When you have eliminated the impossible, whatever remains, however improbable, must be the truth. So wrote Arthur Conan Doyle in his Sherlock Holmes novels.
Holmes’ approach to crime-busting was simple: develop a set of potential answers and then evaluate them with each and every piece of evidence he could find. Starting with a broad set of possible explanations to a problem might make life more difficult initially; but the genius of Holmes was to narrow down his possible solution space ruthlessly and systematically.
Applying this mindset of critical evaluation can be incredibly useful in finding answers to a wide range of complex problems. However, in reality, people are wonderful beings who make decisions based on a melting pot of emotion, experience, mood and other psychological factors. Sifting, sorting and synthesising evidence, without introducing a range of biases, is difficult without some form of cognitive scaffolding.
The good news is that there is a well-established approach that does exactly that. Bayesian statistics provides a useful framework to refine initial beliefs (starting with an a priori probability) on the basis of each new element of data to reach a conclusion (called the posterior probability). Elementary, as Holmes might have said.
Perhaps surprisingly – and despite being formulated over 250 years ago by a statistically-minded British clergyman – practical application of the Bayesian approach can be contentious. One particular example is in real life criminal investigations and jury trials where evidence is often accumulated and presented selectively. Indeed, the UK Court of Appeal has previously been critical on the use of Bayesian techniques when applied to challenge stated statistical probabilities on DNA matches. This apparently stems from a desire to keep things simple for the jury but can present real problems in the misuse of evidence when taken in isolation. To reach a verdict that is beyond reasonable doubt, surely jurors deserve to have access to all relevant information?

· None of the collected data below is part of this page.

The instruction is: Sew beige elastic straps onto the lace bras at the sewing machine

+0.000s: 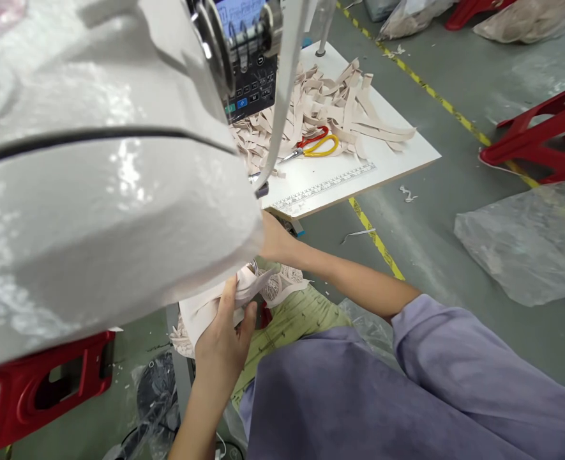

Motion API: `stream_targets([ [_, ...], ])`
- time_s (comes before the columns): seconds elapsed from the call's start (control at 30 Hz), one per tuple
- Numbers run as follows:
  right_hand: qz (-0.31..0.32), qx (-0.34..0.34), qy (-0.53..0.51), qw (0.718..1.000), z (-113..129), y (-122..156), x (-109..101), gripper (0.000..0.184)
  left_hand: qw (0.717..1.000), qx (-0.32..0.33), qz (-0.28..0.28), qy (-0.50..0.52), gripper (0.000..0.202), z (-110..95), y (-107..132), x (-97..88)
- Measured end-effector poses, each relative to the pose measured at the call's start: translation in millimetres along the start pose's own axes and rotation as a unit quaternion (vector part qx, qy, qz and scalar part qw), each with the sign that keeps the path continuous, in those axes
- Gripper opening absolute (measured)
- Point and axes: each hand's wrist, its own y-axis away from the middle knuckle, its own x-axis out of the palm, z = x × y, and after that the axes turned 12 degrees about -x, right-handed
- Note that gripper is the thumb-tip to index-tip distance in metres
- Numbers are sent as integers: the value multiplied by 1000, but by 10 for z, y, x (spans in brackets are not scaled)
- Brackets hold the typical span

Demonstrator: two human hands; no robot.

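A white sewing machine head (119, 211) fills the left side and covers much of the work. My left hand (225, 329) pinches a pale beige fabric piece (205, 313) below the machine, thumb on the near side and index finger on top. Beige lace (282, 284) belonging to or lying against this fabric hangs over my lap. My right hand (271, 237) reaches in behind the machine head, near a small metal part (252, 265); its fingers are hidden, so what it holds does not show.
A white table (397, 160) bears beige fabric strips (349, 108), scissors (318, 144) with red and yellow handles and a printed ruler (330, 185). A control panel (251, 96) stands behind the machine. Red stools (541, 137) and plastic bags (526, 243) are on the floor.
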Motion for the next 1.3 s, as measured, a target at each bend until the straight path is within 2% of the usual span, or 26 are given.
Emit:
stream_targets([
  [0.2,-108,22,-26,994,18,153,-7,12,1000,-3,12,-13,57,-13,40,-51],
  [0.27,-125,36,-23,991,-5,210,-37,13,1000,-8,15,-15,56,-10,49,-63],
  [0.53,-99,39,-43,993,-99,350,-118,9,999,-14,12,-27,55,-32,60,-61],
  [0.73,-79,58,-84,992,-4,462,-112,14,999,-13,36,-30,59,-85,40,-34],
  [0.93,-82,103,-167,977,136,574,-78,21,999,36,12,-4,61,-95,15,7],
  [1.0,-79,104,-173,976,182,597,-69,24,999,37,-7,1,67,-97,28,33],
  [1.13,-69,91,-159,981,250,635,-52,27,999,8,-45,10,92,-103,91,98],
  [1.3,-59,93,-92,990,320,664,-32,33,999,-42,0,-12,99,-123,141,99],
])
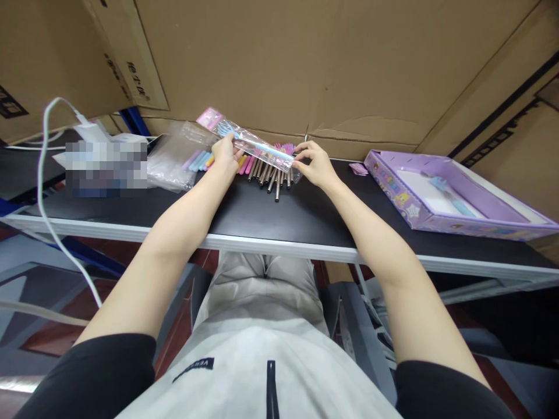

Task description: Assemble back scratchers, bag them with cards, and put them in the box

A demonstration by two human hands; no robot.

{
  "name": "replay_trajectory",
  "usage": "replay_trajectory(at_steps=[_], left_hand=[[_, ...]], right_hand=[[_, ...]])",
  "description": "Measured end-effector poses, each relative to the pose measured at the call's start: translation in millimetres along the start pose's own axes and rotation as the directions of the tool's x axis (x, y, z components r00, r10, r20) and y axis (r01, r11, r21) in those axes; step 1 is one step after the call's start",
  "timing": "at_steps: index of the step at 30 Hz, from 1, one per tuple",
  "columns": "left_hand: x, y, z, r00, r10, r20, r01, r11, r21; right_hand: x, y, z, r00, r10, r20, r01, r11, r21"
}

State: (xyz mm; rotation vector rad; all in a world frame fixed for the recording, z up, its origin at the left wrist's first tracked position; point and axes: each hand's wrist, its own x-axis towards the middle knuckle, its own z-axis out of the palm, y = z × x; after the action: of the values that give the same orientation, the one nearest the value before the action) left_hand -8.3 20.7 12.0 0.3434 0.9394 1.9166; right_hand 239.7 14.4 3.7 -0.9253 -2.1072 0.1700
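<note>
A light-blue back scratcher (273,152) with a small hand-shaped head lies inside a clear plastic sleeve that has a pink header (210,118). My left hand (226,153) is closed on the sleeve near the scratcher's head. At the handle end, my right hand (318,165) pinches the sleeve between thumb and fingers. The sleeve is held slanting above the table, header end farther away. Beneath it lies a pile of back scratchers (271,177) with metal rods and pink heads, partly hidden. Blue, yellow and pink handles (201,160) show around my left wrist.
Clear plastic sleeves (174,160) are heaped to the left, by a white charger with a cable (41,174). A purple open box (408,206) stands at right with a bagged blue back scratcher (452,195) inside. Near it lies a small pink packet (358,169). Cardboard (271,64) walls the back.
</note>
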Motion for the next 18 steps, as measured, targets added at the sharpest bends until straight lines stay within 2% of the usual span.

The systematic use of Bayesian statistics could also help speed up complex criminal investigations by structuring evidence more rigorously; considering a wide range of hypotheses; and then rapidly winnowing those down to the most likely answer.
It might seem improbable that the work of an 18th century Presbyterian Minister and a 19th century whodunnit novelist can help unlock the darkest mysteries of 21st century crime. But it is certainly not impossible.